= Hans Fitting (botanist) =

Johannes (Hans) Theodor Gustav Ernst Fitting (23 April 1877, Halle an der Saale - 6 July 1970, Köln) was a German plant physiologist. He was the son of law professor Heinrich Hermann Fitting.

He studied natural sciences at the universities of Halle and Strasbourg, receiving his doctorate in 1900 as a student of Hermann zu Solms-Laubach. After graduation, he served as an assistant to Wilhelm Pfeffer at Leipzig, then worked under Hermann Vöchting at the University of Tübingen. In 1907/08 he took a study trip to Ceylon and Java, where he conducted extensive research of orchids at the botanical research center in Buitenzorg. After returning to Germany, he became an associate professor at Strasbourg, then relocated to Halle in 1910, and soon afterwards was named director of the botanical gardens at the colonial institute in Hamburg. From 1912 onward, he was a full professor of botany at the University of Bonn.
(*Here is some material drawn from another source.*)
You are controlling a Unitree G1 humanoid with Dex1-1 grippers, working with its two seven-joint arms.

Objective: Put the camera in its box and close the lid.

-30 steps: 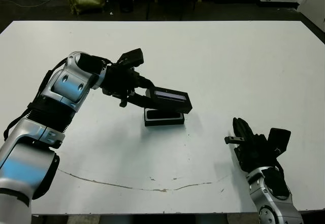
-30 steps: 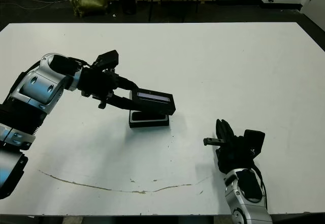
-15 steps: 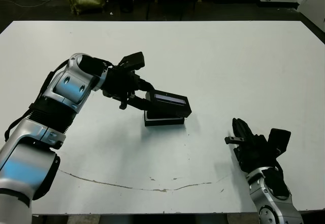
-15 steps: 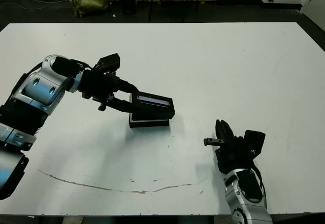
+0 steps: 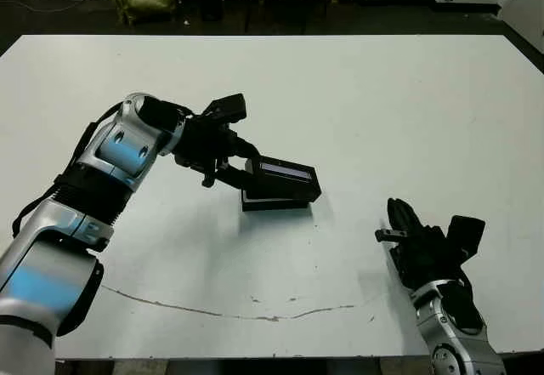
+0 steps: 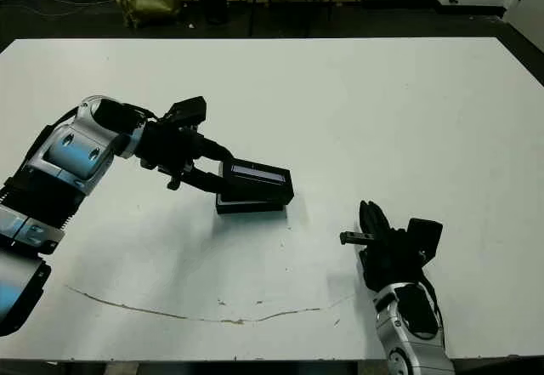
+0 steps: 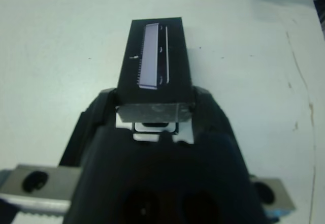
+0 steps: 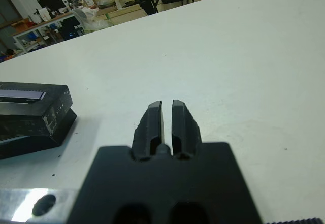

His botanical research largely dealt with subjects such as: phototropism, cellular and developmental physiology, haptotropism, and plant physiology based on geography. While studying pollination in orchids, he was the first scientist to use the term "hormone" (Pollenhormon) in connection with plants, and in doing so, suggested that plants produced hormones. This growth-promoting substance would later become identified as indole-3-acetic acid (IAA).

== Selected works ==
- Nachtrag zu August Garckes Flora von Halle, 1899 - Addendum to August Garcke's Flora von Halle.
- Untersuchungen über den Haptotropismus der Ranken, 1903 - Studies on haptotropism of tendrils.
- Lichtperzeption und phototropische Empfindlichkeit, zugleich ein Beitrag zur Lehre vom Etiolement, 1907 - Light perception and phototropic sensitivity, also contributions to the doctrine of etiolation.
- Die Pflanze als lebender Organismus; akademische Rede, 1917 - The plant as a living organism (academic reading).
- Aufgaben und Ziele einer vergleichenden Physiologie auf geographischer Grundlage, 1922 - Research of comparative physiology on a geographical basis, 1922.
- Die ökologische Morphologie der Pflanzen im Lichte neuerer physiologischer und pflanzengeographischer Forschungen, 1926 - The ecological morphology of plants in the light of recent physiological and phytogeographical research.
- Grundzüge der Vererbungslehre, 1949 - Fundamentals of genetics.
He also made contributions to Eduard Strasburger's "Lehrbuch der Botanik für Hochschulen".